▶ **Goal of the exercise**:
What is needed is an exact transcription of every entry below, with the pictures left out.

▶ **Records excerpted from a collection**:
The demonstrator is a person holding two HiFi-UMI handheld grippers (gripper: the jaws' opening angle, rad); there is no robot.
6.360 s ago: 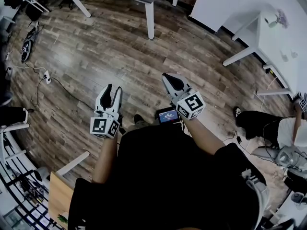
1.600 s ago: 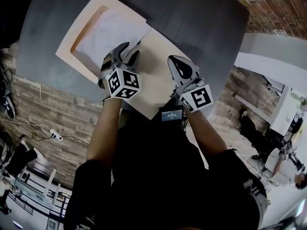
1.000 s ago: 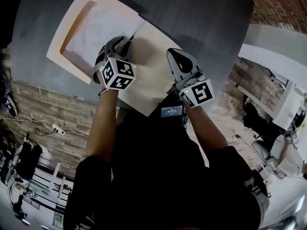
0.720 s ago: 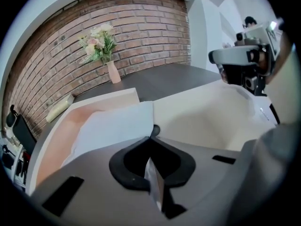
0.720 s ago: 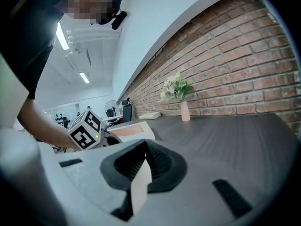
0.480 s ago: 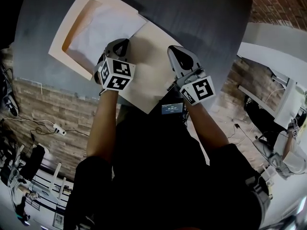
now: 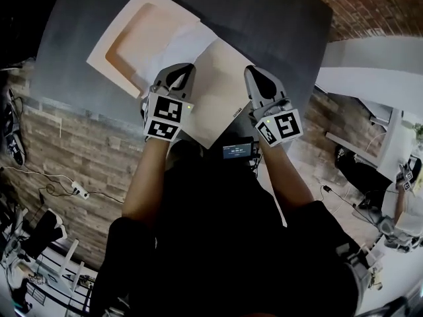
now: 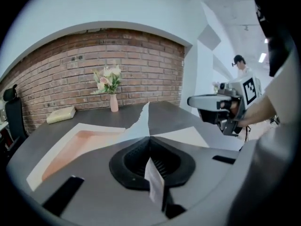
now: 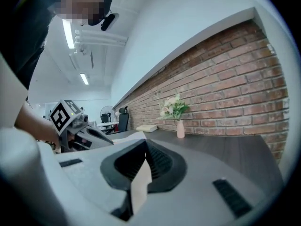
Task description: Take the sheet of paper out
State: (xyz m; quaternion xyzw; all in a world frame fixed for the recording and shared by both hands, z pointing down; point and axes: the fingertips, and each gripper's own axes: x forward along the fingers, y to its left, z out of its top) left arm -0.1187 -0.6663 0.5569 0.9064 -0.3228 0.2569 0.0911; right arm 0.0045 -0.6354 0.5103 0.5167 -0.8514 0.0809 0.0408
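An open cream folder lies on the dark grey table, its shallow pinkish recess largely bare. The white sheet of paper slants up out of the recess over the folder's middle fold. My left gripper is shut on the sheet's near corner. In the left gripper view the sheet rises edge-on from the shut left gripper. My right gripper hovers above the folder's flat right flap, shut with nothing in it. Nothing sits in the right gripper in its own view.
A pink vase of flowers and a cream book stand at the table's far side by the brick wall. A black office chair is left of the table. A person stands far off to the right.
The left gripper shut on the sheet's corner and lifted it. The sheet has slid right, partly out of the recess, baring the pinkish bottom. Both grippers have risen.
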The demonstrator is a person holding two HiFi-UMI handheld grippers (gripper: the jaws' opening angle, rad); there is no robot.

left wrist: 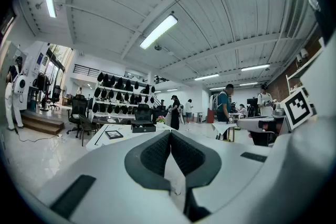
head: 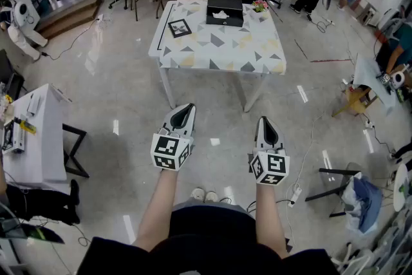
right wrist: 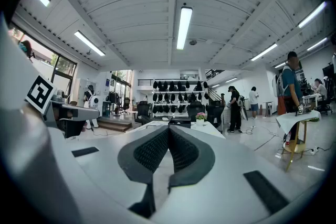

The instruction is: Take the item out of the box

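Black, the box (head: 224, 11) sits at the far side of the table (head: 219, 51), its item not made out. Well short of it, the left tool (head: 185, 107) and right tool (head: 264, 120) point level, each pressed together and empty, probably because no reach has begun.
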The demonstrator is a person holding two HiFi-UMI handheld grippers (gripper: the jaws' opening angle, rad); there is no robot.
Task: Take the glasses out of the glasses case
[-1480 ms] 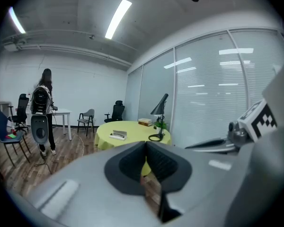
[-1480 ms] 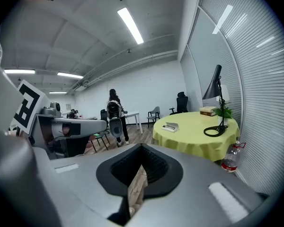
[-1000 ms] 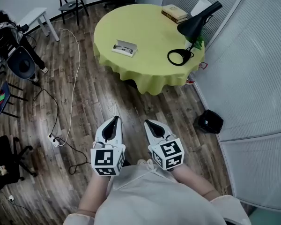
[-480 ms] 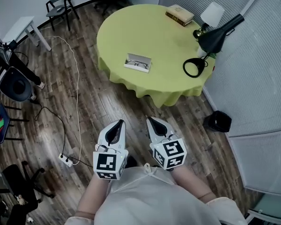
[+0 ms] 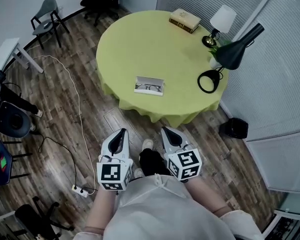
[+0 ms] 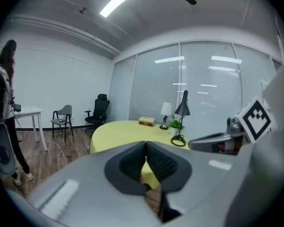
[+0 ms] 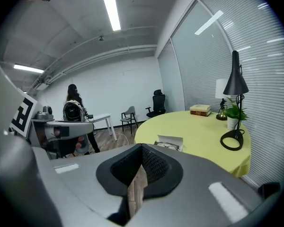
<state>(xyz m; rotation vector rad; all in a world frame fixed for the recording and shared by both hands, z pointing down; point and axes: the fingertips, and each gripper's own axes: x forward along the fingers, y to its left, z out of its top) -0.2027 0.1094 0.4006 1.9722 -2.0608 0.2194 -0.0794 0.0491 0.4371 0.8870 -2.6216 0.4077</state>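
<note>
An open white glasses case (image 5: 149,86) lies near the front edge of the round yellow-green table (image 5: 135,44), with dark-framed glasses (image 5: 150,88) inside it. The case (image 7: 169,142) also shows in the right gripper view, glasses in it. My left gripper (image 5: 121,133) and right gripper (image 5: 167,132) hang side by side over the wooden floor, well short of the table. Both are shut with nothing between their jaws. In the left gripper view the shut left gripper (image 6: 146,144) points at the table (image 6: 118,131), and the case is hidden behind the jaws.
On the table stand a black desk lamp (image 5: 229,54), a small white-shaded lamp (image 5: 219,24), a potted plant (image 7: 233,113) and a book (image 5: 184,20). Chairs (image 5: 44,20), a cable with power strip (image 5: 83,191) and a black bin (image 5: 235,128) sit on the floor. A person (image 7: 75,112) stands at left.
The table and case have drawn nearer and lower in the head view as I stepped toward them. Both grippers stay shut, held in the same pose.
</note>
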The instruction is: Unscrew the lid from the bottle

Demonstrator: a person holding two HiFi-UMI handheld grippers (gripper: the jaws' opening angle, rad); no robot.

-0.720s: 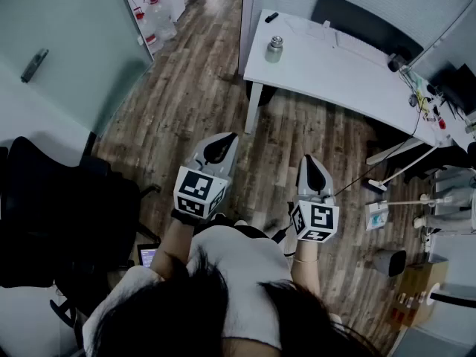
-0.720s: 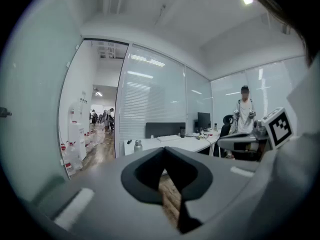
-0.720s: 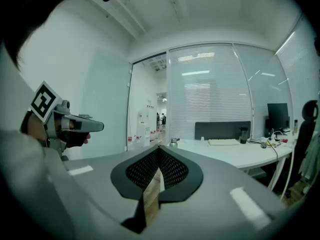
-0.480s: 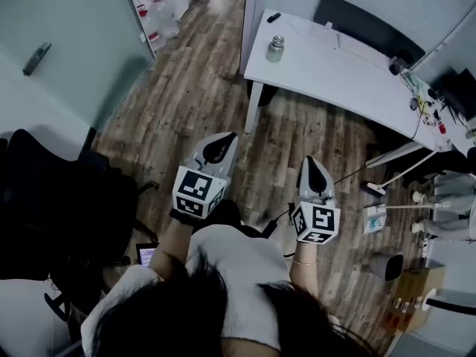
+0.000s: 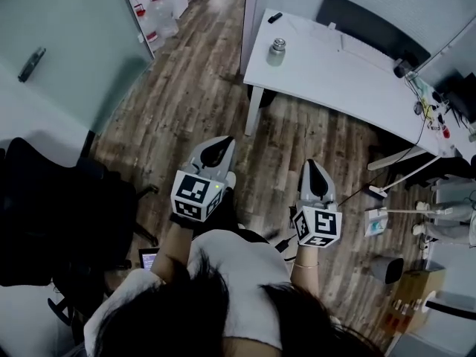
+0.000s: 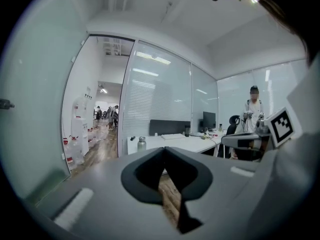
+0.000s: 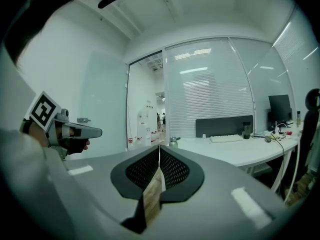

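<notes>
A small metal bottle (image 5: 277,50) with its lid on stands near the left end of a white desk (image 5: 335,76), far ahead of me. The bottle (image 6: 141,144) shows small in the left gripper view, and the bottle (image 7: 173,142) shows small in the right gripper view too. My left gripper (image 5: 221,143) and right gripper (image 5: 313,165) are held side by side over the wooden floor, well short of the desk. Both point toward the desk. The left gripper (image 6: 164,149) is shut and holds nothing. The right gripper (image 7: 159,148) is likewise shut and holds nothing.
A black office chair (image 5: 52,214) stands at my left, beside a glass wall (image 5: 59,43). Water jugs (image 5: 155,17) sit by the doorway. On the desk lie a keyboard (image 5: 361,47) and cables at the far right. A person (image 6: 253,111) stands at the right.
Both grippers have sunk slightly toward me in the head view, and the view has shifted a little. Both stay shut and empty; the bottle has not moved.
</notes>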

▶ **Exercise result**:
The demonstrator is a person holding two HiFi-UMI handheld grippers (gripper: the jaws' opening angle, rad); there is no robot.
6.360 s ago: 
1.600 s ago: 
1.000 s ago: 
0.720 s ago: 
0.720 s ago: 
0.480 s ago: 
now: 
now: 
now: 
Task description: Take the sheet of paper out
State: (xyz m; quaternion xyzw; all in a world frame fixed for the recording and shared by both hands, z pointing down; point and axes: the fingertips, and each gripper's own axes: x forward along the fingers, y to its left, z out of its top) left arm -0.1187 -0.6663 0.5569 0.9064 -0.3228 0.2569 0.0911; right arm 0.0045 -0.6354 0.5103 0.5167 -0.8514 0.0809 0.0408
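An open cream folder lies on the dark grey table, its shallow pinkish recess largely bare. The white sheet of paper slants up out of the recess over the folder's middle fold. My left gripper is shut on the sheet's near corner. In the left gripper view the sheet rises edge-on from the shut left gripper. My right gripper hovers above the folder's flat right flap, shut with nothing in it. Nothing sits in the right gripper in its own view.
A pink vase of flowers and a cream book stand at the table's far side by the brick wall. A black office chair is left of the table. A person stands far off to the right.
The left gripper shut on the sheet's corner and lifted it. The sheet has slid right, partly out of the recess, baring the pinkish bottom. Both grippers have risen.
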The demonstrator is a person holding two HiFi-UMI handheld grippers (gripper: the jaws' opening angle, rad); there is no robot.

left wrist: 
head: 
right wrist: 

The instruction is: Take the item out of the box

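Black, the box (head: 224, 11) sits at the far side of the table (head: 219, 51), its item not made out. Well short of it, the left tool (head: 185, 107) and right tool (head: 264, 120) point level, each pressed together and empty, probably because no reach has begun.
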The demonstrator is a person holding two HiFi-UMI handheld grippers (gripper: the jaws' opening angle, rad); there is no robot.
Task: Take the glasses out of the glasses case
[-1480 ms] 
[-1480 ms] 
[-1000 ms] 
[-480 ms] 
[+0 ms] 
[+0 ms] 
[+0 ms] 
<state>(xyz m; rotation vector rad; all in a world frame fixed for the recording and shared by both hands, z pointing down; point and axes: the fingertips, and each gripper's own axes: x forward along the fingers, y to its left, z out of its top) -0.2027 0.1094 0.4006 1.9722 -2.0608 0.2194 -0.0794 0.0491 0.4371 0.8870 -2.6216 0.4077</state>
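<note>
An open white glasses case (image 5: 149,86) lies near the front edge of the round yellow-green table (image 5: 135,44), with dark-framed glasses (image 5: 150,88) inside it. The case (image 7: 169,142) also shows in the right gripper view, glasses in it. My left gripper (image 5: 121,133) and right gripper (image 5: 167,132) hang side by side over the wooden floor, well short of the table. Both are shut with nothing between their jaws. In the left gripper view the shut left gripper (image 6: 146,144) points at the table (image 6: 118,131), and the case is hidden behind the jaws.
On the table stand a black desk lamp (image 5: 229,54), a small white-shaded lamp (image 5: 219,24), a potted plant (image 7: 233,113) and a book (image 5: 184,20). Chairs (image 5: 44,20), a cable with power strip (image 5: 83,191) and a black bin (image 5: 235,128) sit on the floor. A person (image 7: 75,112) stands at left.
The table and case have drawn nearer and lower in the head view as I stepped toward them. Both grippers stay shut, held in the same pose.
</note>
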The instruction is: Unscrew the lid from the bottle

Demonstrator: a person holding two HiFi-UMI handheld grippers (gripper: the jaws' opening angle, rad); no robot.

-0.720s: 
-0.720s: 
-0.720s: 
-0.480s: 
+0.000s: 
+0.000s: 
+0.000s: 

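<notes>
A small metal bottle (image 5: 277,50) with its lid on stands near the left end of a white desk (image 5: 335,76), far ahead of me. The bottle (image 6: 141,144) shows small in the left gripper view, and the bottle (image 7: 173,142) shows small in the right gripper view too. My left gripper (image 5: 221,143) and right gripper (image 5: 313,165) are held side by side over the wooden floor, well short of the desk. Both point toward the desk. The left gripper (image 6: 164,149) is shut and holds nothing. The right gripper (image 7: 159,148) is likewise shut and holds nothing.
A black office chair (image 5: 52,214) stands at my left, beside a glass wall (image 5: 59,43). Water jugs (image 5: 155,17) sit by the doorway. On the desk lie a keyboard (image 5: 361,47) and cables at the far right. A person (image 6: 253,111) stands at the right.
Both grippers have sunk slightly toward me in the head view, and the view has shifted a little. Both stay shut and empty; the bottle has not moved.
</notes>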

The exercise asks for nothing more.